● **INSTRUCTIONS TO FOLLOW**: Your task is to transcribe exactly, and only, the lines running from the one with "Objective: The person" to the end of the listing below, inclusive, with every picture left out.

+++ EXCERPTED RECORDS

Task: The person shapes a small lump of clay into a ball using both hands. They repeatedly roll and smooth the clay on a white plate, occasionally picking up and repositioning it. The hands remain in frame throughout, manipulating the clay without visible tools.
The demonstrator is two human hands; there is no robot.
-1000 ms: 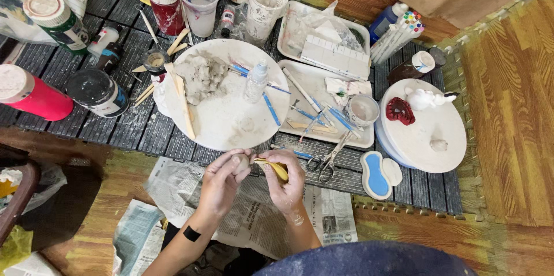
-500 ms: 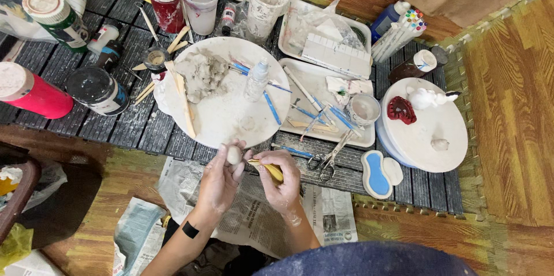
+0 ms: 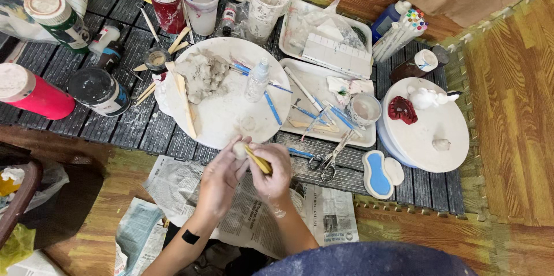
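Note:
My left hand [image 3: 219,179] holds a small pale ball of clay [image 3: 238,149] at the near edge of a round white board [image 3: 231,114]. My right hand [image 3: 272,171] grips a yellow-handled modelling tool [image 3: 258,161] whose tip rests against the ball. Both hands hover over newspaper [image 3: 248,212] just in front of the low dark slatted table [image 3: 133,126]. A grey lump of clay [image 3: 201,74] lies on the far left of the board, beside a wooden stick [image 3: 183,98].
White trays [image 3: 323,88] hold brushes and tools; scissors [image 3: 326,159] lie near my right hand. A round white turntable [image 3: 430,129] carries small clay figures. Jars, cups, a pink bottle [image 3: 29,91] and a blue palette [image 3: 378,173] crowd the table.
Both hands have shifted slightly right and closer together. The tool now presses on the clay ball, which sits lower between my fingers.

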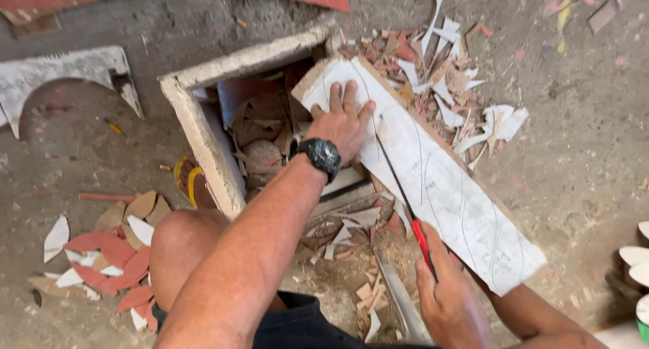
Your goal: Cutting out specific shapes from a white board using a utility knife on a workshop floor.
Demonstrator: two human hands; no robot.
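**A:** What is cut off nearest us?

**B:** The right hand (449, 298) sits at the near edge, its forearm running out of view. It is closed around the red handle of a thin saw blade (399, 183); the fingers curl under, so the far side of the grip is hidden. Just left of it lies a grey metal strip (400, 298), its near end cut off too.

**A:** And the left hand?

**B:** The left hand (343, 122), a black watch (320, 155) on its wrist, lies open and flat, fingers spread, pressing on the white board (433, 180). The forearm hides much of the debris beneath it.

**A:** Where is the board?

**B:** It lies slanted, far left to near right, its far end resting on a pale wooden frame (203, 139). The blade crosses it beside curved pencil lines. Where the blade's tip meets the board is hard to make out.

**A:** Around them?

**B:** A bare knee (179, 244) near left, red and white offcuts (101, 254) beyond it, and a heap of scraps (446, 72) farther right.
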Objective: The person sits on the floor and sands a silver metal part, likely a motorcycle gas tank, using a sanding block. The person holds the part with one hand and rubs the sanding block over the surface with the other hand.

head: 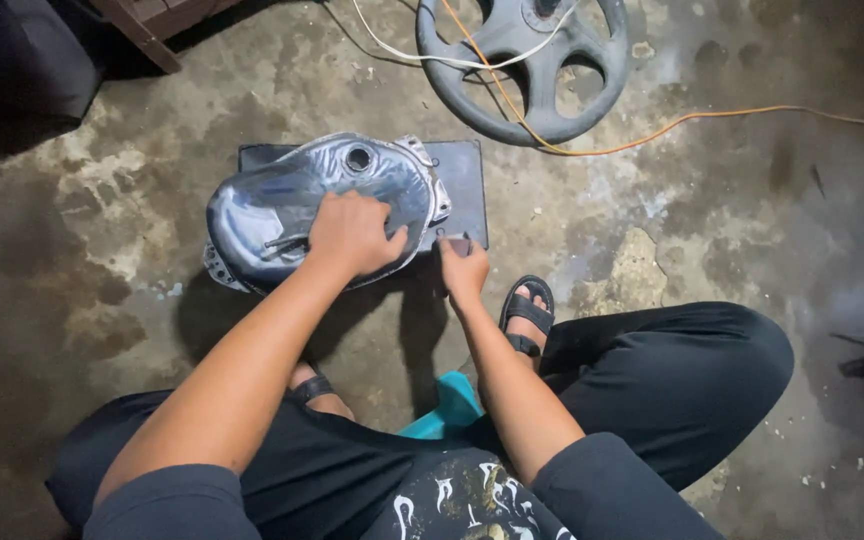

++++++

● **TASK RESULT**:
Objective: The person sits on the floor and sands a silver metal part, likely a motorcycle gas tank, using a sanding block. The person holds the part with one hand and rubs the sanding block over the surface with the other hand.

head: 

The required output has been given in full.